Count the lines below containing "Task". Number only.

• • • •

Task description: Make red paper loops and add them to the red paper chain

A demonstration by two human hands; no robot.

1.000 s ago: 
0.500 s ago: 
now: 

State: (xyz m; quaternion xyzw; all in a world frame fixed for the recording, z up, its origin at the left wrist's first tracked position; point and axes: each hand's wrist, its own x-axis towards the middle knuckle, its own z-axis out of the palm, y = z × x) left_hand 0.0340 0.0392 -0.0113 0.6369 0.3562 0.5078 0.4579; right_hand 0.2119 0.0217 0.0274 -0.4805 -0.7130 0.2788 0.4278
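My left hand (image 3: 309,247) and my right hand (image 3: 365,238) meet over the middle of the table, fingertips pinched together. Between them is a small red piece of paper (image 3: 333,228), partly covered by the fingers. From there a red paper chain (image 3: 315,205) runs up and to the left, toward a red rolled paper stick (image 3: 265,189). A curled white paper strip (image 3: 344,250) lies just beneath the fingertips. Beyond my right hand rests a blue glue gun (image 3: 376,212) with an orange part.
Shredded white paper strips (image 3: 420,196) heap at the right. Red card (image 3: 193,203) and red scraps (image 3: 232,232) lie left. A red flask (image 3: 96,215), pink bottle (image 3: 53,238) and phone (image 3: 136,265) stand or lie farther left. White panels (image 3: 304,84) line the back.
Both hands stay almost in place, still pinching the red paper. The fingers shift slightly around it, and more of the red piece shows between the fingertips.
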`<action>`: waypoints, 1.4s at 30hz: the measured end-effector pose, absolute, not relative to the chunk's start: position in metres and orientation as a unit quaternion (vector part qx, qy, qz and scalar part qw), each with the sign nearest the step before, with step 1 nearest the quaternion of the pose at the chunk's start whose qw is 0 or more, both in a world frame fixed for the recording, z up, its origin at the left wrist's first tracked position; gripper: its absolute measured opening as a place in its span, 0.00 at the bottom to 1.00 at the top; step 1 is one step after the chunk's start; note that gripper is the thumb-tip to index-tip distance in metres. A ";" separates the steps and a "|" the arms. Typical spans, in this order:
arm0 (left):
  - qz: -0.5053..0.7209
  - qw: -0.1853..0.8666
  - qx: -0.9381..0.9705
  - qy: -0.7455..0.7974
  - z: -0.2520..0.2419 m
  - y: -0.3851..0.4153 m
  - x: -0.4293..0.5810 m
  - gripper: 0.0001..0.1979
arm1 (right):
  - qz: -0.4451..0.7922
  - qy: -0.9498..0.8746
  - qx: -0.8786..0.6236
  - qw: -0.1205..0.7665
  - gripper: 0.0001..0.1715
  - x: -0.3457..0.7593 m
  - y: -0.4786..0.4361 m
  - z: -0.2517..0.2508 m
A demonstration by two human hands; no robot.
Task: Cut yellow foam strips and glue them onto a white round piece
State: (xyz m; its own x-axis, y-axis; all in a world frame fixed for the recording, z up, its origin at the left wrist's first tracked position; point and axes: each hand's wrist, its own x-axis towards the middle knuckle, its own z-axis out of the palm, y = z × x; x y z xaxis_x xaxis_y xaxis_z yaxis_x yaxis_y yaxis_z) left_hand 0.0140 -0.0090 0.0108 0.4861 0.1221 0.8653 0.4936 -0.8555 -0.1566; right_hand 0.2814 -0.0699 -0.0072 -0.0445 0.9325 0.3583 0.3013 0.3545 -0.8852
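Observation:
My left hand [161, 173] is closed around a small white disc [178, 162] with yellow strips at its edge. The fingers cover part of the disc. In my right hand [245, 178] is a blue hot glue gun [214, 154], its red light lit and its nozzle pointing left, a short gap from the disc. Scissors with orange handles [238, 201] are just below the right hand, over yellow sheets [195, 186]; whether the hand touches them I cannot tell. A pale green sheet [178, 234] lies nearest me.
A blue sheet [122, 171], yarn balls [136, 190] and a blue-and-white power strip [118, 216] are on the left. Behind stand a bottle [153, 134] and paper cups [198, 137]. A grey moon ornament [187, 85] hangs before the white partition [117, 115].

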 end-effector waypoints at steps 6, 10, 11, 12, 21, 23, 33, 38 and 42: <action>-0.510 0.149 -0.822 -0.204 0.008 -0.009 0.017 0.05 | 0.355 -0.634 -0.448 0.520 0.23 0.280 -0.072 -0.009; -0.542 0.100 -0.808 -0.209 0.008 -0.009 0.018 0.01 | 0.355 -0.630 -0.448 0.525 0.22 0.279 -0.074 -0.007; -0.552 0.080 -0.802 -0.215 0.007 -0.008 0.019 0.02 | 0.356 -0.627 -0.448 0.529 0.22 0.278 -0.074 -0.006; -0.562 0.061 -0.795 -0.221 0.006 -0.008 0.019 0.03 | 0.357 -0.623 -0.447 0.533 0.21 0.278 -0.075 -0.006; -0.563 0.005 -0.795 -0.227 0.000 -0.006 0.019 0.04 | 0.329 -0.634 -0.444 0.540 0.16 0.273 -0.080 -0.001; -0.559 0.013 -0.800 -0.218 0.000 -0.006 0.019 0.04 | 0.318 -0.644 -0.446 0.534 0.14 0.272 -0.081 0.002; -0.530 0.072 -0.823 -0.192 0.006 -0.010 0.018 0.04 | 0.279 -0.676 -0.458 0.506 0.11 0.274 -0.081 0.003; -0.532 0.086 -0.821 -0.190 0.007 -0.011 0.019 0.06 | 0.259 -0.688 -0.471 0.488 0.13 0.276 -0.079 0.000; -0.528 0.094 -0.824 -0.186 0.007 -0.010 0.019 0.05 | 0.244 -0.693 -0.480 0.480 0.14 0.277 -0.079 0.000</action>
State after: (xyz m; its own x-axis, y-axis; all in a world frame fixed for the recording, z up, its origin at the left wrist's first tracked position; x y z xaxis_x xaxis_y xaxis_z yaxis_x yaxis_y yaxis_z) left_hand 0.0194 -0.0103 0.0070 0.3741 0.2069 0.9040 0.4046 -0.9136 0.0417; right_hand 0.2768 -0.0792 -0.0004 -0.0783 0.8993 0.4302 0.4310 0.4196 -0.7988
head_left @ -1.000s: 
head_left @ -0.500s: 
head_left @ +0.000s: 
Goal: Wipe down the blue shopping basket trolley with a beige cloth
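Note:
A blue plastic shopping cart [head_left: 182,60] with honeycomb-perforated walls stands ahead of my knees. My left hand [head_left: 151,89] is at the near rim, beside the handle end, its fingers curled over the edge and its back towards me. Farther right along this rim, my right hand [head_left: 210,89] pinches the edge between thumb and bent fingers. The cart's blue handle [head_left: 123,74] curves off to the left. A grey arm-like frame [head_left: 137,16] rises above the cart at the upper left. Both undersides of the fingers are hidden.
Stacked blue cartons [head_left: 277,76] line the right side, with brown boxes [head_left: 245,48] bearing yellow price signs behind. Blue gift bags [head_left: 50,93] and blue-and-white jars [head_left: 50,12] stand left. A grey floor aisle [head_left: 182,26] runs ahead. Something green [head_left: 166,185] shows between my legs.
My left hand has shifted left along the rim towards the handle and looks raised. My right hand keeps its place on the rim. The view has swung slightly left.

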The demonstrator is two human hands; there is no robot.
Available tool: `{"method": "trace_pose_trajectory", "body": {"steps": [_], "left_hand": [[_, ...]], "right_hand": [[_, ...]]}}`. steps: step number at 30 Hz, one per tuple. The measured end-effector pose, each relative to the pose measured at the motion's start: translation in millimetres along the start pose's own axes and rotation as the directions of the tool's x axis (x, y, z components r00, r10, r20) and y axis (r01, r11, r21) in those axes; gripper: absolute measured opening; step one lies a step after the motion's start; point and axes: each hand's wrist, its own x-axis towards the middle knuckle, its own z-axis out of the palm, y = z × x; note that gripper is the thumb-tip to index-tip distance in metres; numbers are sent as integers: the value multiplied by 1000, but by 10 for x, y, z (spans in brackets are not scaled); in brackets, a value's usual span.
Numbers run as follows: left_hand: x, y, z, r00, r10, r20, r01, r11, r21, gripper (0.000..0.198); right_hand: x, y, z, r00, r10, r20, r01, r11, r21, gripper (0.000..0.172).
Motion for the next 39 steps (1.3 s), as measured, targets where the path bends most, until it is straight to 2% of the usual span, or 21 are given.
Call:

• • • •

Solved exercise
2